• _EXERCISE OBJECTIVE_: Where the line containing "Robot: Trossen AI" appears below, start there and repeat each line exactly to the end. Leave the pictures out.

::::::

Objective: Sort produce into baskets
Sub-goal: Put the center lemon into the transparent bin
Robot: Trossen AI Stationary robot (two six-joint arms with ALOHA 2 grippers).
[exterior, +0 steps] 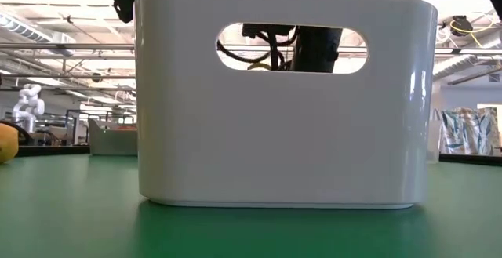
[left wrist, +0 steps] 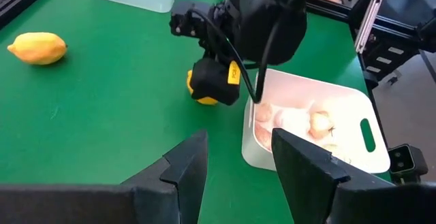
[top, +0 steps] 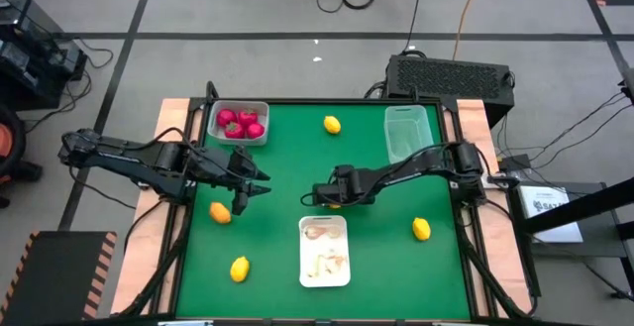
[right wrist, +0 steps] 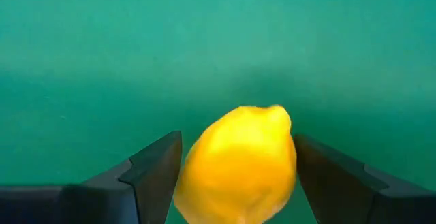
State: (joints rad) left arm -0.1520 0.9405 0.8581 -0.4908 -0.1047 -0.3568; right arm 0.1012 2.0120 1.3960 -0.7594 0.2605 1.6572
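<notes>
A yellow lemon (right wrist: 238, 163) lies on the green table near its middle. My right gripper (right wrist: 237, 137) points down over it, open, with one finger on each side of the lemon (left wrist: 203, 100); a gap shows beside at least one finger. In the high view my right gripper (top: 323, 196) stands just beyond a white basket (top: 324, 276) that holds garlic bulbs (left wrist: 317, 122). My left gripper (left wrist: 238, 163) hangs open and empty above the table's left part (top: 248, 182). Red pieces (top: 241, 123) fill a whitish basket (top: 260, 108) at the far left. A pale green basket (top: 406, 133) stands at the far right.
Loose lemons lie at the far middle (top: 332, 124), near right (top: 421, 229) and near left (top: 239, 268); an orange one (top: 220, 212) lies just below my left gripper. In the low view the white basket's wall (exterior: 282, 117) blocks most of the table.
</notes>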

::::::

• _TASK OUTPUT_:
Robot: Trossen AI Stationary robot (two six-joint arms with ALOHA 2 grippers).
[exterior, +0 steps] 
[left wrist, +0 steps] 
[top, +0 steps] 
[right wrist, +0 steps] 
State: (joints rad) left arm -0.1520 0.9405 0.8581 -0.4908 -0.1047 -0.3568; right arm 0.1012 2.0120 1.3960 -0.7594 0.2605 1.6572
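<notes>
A yellow lemon (right wrist: 238, 163) lies on the green table near its middle. My right gripper (right wrist: 237, 137) points down over it, open, with one finger on each side of the lemon (left wrist: 203, 100); a gap shows beside at least one finger. In the high view my right gripper (top: 323, 196) stands just beyond a white basket (top: 324, 276) that holds garlic bulbs (left wrist: 317, 122). My left gripper (left wrist: 238, 163) hangs open and empty above the table's left part (top: 248, 182). Red pieces (top: 241, 123) fill a whitish basket (top: 260, 108) at the far left. A pale green basket (top: 406, 133) stands at the far right.
Loose lemons lie at the far middle (top: 332, 124), near right (top: 421, 229) and near left (top: 239, 268); an orange one (top: 220, 212) lies just below my left gripper. In the low view the white basket's wall (exterior: 282, 117) blocks most of the table.
</notes>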

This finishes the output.